> _WHAT IS BEING ASKED_: Where the listing below reaches the line containing "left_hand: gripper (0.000", start writing out lines exactly, and stop once the line containing "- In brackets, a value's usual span" has been written.

*** MATERIAL TO PROCESS Section Begins ***

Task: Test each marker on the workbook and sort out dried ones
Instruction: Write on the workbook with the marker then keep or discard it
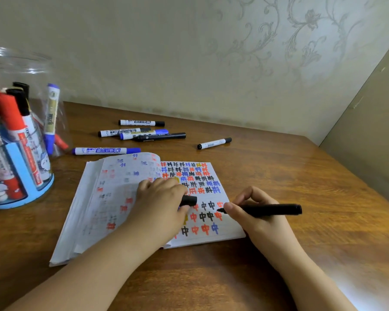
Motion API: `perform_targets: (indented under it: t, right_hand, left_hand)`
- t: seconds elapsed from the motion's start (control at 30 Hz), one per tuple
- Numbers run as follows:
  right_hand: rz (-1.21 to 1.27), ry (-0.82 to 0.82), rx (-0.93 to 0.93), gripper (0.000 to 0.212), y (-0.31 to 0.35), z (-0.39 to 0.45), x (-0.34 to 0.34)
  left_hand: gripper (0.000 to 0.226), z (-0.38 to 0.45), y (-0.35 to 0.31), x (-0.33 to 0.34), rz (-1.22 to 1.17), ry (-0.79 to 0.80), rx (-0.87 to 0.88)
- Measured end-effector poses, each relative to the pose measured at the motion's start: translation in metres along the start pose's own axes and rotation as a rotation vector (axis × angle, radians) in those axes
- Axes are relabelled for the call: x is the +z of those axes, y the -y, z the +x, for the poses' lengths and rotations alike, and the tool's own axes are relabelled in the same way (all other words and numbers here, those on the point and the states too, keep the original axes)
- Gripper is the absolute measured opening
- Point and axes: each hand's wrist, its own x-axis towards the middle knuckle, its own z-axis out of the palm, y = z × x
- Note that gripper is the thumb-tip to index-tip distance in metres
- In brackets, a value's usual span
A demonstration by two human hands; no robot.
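Your right hand (259, 212) pinches the black marker (265, 209), tip on the workbook (112, 191) page for testing; your left hand (164, 198) grips its cap (189, 200) (pinning pages flat).

A wooden table (279, 176) is stretching across the room, its brown grain catching the light. Behind it, pale wallpaper (234, 52) with a swirling floral pattern is running along the back, meeting a plain beige side panel (373, 122) standing at the right.
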Motion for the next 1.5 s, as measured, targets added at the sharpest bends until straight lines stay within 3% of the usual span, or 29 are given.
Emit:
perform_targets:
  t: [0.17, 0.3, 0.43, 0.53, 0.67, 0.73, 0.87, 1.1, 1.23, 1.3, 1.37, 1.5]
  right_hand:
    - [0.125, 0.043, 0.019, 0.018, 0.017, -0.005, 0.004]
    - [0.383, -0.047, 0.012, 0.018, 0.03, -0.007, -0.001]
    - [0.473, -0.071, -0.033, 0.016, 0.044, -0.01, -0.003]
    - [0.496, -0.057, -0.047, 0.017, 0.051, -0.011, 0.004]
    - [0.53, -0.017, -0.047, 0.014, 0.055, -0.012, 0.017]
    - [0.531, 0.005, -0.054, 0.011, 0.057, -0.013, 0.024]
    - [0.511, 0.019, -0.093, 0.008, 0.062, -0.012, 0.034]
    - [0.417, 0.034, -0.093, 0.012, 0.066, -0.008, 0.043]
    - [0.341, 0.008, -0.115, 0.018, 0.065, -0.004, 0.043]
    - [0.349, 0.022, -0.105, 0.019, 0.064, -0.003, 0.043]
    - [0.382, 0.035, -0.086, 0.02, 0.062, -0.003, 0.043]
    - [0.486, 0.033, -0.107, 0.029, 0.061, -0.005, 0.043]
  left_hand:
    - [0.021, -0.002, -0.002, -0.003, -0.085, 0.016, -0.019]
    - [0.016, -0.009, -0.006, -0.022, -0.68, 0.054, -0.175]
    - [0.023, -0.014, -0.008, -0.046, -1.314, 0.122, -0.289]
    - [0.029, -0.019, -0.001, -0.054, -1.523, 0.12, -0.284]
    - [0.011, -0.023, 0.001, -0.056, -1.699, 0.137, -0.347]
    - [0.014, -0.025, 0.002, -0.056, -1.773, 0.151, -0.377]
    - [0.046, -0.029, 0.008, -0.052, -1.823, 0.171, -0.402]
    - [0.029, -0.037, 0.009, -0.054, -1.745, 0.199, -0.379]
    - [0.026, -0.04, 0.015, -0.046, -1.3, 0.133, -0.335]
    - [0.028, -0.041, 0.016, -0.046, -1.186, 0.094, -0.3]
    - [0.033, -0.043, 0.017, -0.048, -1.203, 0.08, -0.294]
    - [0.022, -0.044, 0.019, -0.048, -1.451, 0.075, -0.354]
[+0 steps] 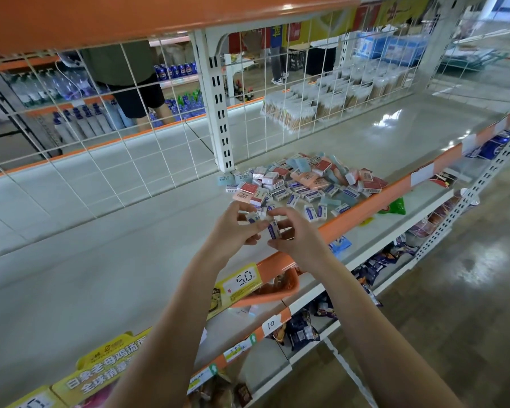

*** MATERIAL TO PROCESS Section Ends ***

> _TASK ANSWER_:
  left_hand: gripper (0.000 to 0.226), z (-0.38 to 0.45), y (-0.35 to 0.31), x (-0.33 to 0.34), rz (-1.22 to 1.17), ry (-0.79 to 0.80), rx (-0.87 to 0.88)
- Measured end-effector poses, each relative to the pose measured at the motion's start: translation in metres along the start pose's own axes and rotation as a rotation vector (axis × angle, radians) in those axes
- Axes are relabelled for the call: x is the +z of those axes, y the -y, z the +x, for the poses' lengths and rotations alike, and the tool's own axes are relabelled in the same way (all other words and numbers here, those on the point and the states too, keep the original axes)
- Gripper is the absolute measured opening
- Point and axes: each hand's wrist, its own x-axis towards the middle knuckle, its own z-axis out of the palm, y = z × x
- Note that gripper is the thumb-tip to index-tip distance in metres
- In brackets, a value's usual span

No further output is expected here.